Spicy Bok Choy with Beet infused Quinoa and Lentils
- 1/2 cup quinoa (*or your favorite grain)
- 1/4 cup lentils
- 1.5 cups filtered water (*or vegetable broth)
- 1.5 tsp beet powder (*read more here)
- Opt: Top with a fresh herb (we chose dill due to our harvest today)
- 1 large bundle of Bok Choy
- 1/4 cup Tamari (or GF Soy Sauce)
- 1/2 cup water
- 3 cloves minced garlic
- 1 lime - juiced
- Sesame seeds for oil-free or a dash of sesame oil
- Red pepper flakes for spice (to taste)
- Black pepper to taste
Directions:
- Place the quinoa and lentils with water in a rice cooker. Add 1.5 tsp beet powder, stir and press cook.

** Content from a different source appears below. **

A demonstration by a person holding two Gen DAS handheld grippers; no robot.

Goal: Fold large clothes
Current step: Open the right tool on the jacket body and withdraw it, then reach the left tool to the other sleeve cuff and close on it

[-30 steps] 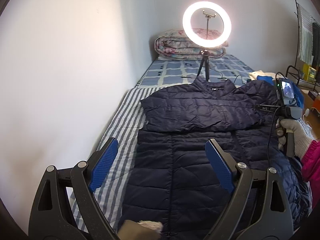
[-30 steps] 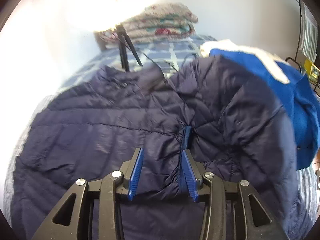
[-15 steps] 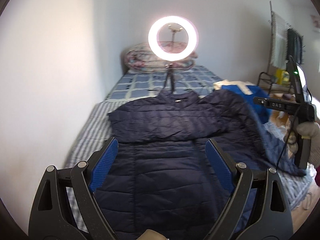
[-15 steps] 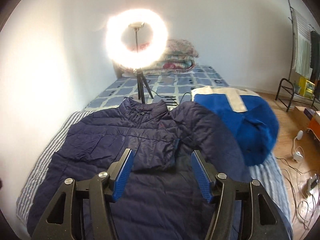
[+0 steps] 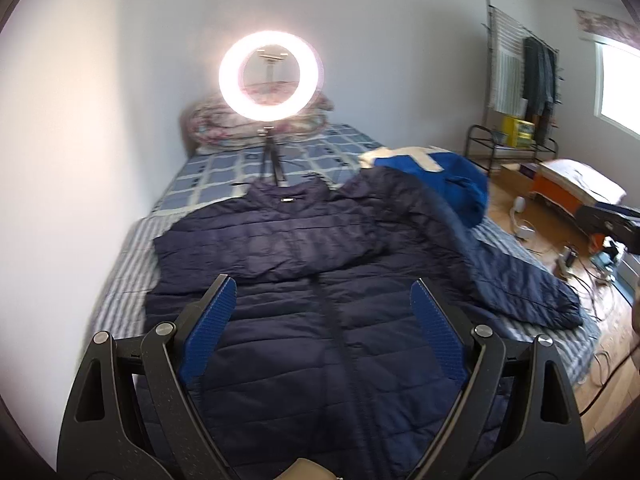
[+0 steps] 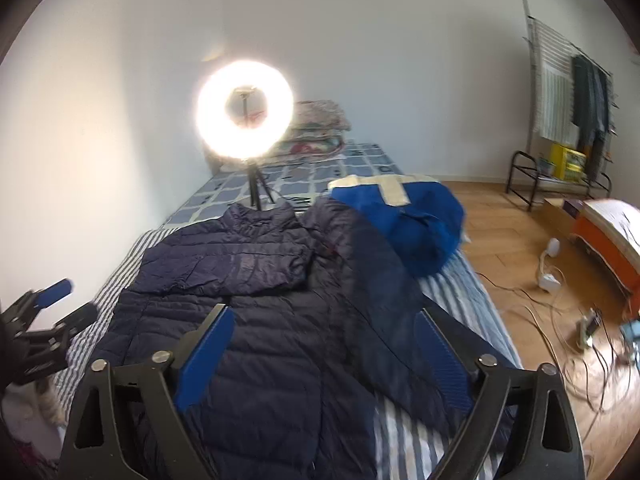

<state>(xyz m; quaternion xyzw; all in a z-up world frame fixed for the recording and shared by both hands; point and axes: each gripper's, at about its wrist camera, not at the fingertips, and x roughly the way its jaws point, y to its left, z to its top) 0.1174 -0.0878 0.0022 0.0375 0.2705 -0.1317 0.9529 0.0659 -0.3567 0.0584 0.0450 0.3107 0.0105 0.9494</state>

- Meanwhile, bring a pot of water to a boil. Rinse and cut Bok Choy lengthwise and in half. Set aside.
- Prepare the sauce by mixing the tamari sauce, water, garlic, lime juice, sesame seeds (or oil), red pepper flakes and black pepper in a small bowl. Set aside.
- Once the water is boiling add the Bok Choy to blanch. Stir for 1 -2 minutes watching closely as not to overcook. Drain (save water for plants or other meals if you can) rinse to cool to touch and squeeze the excess water out.
- Place the squeezed Bok Choy in the small bowl with the sauce, mix well to incorporate the flavor.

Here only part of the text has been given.